Of all the supposed secondary benefits cloud provides, this is perhaps the one with the most direct application to public safety agencies. Despite the ongoing perception that the wheels of change are slow in government, the combined force of legislation, changing societal demands, outcomes of litigation, and numerous other factors can leave an agency in any public safety field blindsided and stressed by the need for sudden, rapid change. Consider a hypothetical agency that must substantially alter its computer-based recordkeeping practices after holes in the previous system allowed a convicted offender to be hired. It is easy to imagine a variety of similar situations that may push the agency’s hand.

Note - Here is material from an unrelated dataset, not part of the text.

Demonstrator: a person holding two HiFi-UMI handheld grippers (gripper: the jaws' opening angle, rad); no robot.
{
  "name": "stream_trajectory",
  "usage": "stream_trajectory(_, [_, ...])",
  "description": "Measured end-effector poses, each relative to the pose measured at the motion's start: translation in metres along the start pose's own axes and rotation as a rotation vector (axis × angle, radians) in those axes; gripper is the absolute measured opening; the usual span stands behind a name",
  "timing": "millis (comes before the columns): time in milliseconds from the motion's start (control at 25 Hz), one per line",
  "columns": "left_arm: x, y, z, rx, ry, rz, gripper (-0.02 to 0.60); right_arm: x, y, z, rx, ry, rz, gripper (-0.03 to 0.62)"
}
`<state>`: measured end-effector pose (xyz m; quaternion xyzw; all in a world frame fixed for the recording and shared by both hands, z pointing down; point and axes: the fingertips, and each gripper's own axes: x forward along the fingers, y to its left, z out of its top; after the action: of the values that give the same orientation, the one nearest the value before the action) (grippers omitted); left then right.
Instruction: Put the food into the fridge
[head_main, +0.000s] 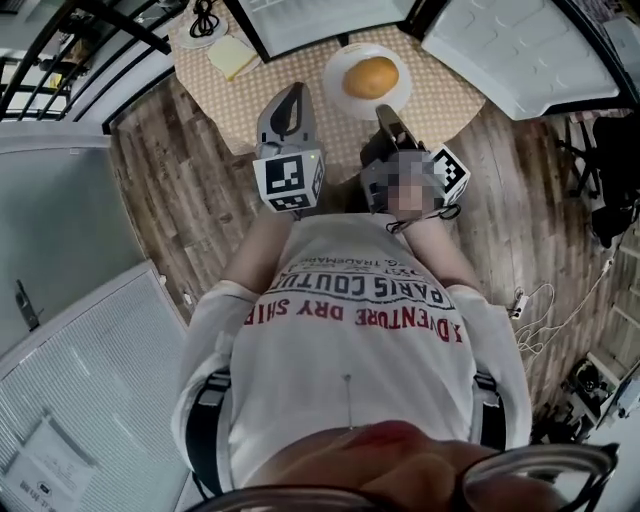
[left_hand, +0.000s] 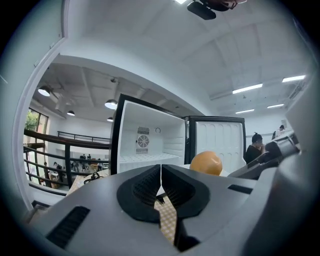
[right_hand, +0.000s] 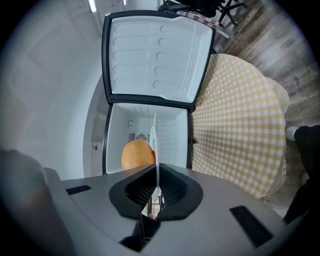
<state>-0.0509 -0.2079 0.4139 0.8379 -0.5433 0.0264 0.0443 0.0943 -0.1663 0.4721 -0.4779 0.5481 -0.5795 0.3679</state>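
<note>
A round orange food (head_main: 371, 77) lies on a white plate (head_main: 345, 62) above the checked table. My right gripper (head_main: 385, 112) is shut on the plate's near rim. In the right gripper view the plate (right_hand: 154, 142) stands edge-on between the pads, with the food (right_hand: 136, 155) to its left. Beyond it the small white fridge (right_hand: 145, 127) is open, its door (right_hand: 155, 50) swung wide. My left gripper (head_main: 291, 100) hovers just left of the plate, shut on nothing. The left gripper view shows its closed jaws (left_hand: 160, 176), the food (left_hand: 206, 163) and the open fridge (left_hand: 150, 140).
A round table in a yellow checked cloth (head_main: 450, 100) stands before the fridge and carries a yellow pad (head_main: 232, 55) and a black cable (head_main: 203, 20). A dark railing (head_main: 60, 60) runs at the far left. A white cabinet (head_main: 80, 400) is at lower left, and cables (head_main: 540, 310) lie on the wood floor.
</note>
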Motion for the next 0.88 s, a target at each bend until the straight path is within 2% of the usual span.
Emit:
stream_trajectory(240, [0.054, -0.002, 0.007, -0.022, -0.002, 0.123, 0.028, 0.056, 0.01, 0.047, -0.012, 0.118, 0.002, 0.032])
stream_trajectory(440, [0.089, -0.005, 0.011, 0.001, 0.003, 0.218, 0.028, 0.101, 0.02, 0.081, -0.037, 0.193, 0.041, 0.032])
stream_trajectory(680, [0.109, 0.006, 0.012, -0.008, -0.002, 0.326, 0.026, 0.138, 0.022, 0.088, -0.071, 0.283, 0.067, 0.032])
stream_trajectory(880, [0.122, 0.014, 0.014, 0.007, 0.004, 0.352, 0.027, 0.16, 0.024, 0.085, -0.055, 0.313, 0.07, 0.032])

To the same end, best practices are quick to develop in the responder sphere, and while technology to support a given change may sound attractive, the cost to implement such a change may ultimately prove too costly. Putting that responsibility on the vendor, who is equipped to add features and release them quickly, makes it easier to keep up with state-of-the-art industry practices. The optimal choice would be a Software-as-a-Service subscription that incorporates improvements into regular releases and shares these updates with customers at no additional cost. This has become standard practice with some vendors.

In these situations and numerous others, a cloud-based system can be a major boon for any agency wanting or needing quick change. In the first example, the organization may help initiate a solution by reaching out to the vendor directly and asking them to support integration with an existing software product essential to safe, ongoing operation. In the second, stakeholders may be pleased to find word of a best practice has reached the vendor, and tools to support it have come out in their most recent update, which is delivered directly to customers via the cloud.

The core needs behind these circumstances are all but universal to agencies across the public safety sphere. Responder agencies reflect perhaps the single best collection of use cases for improvement via the cloud; if your organization hasn’t yet evaluated the potential benefits, it may be time to review your current technology services and compare them to the improvements a relatively simple cloud-based upgrade could bring.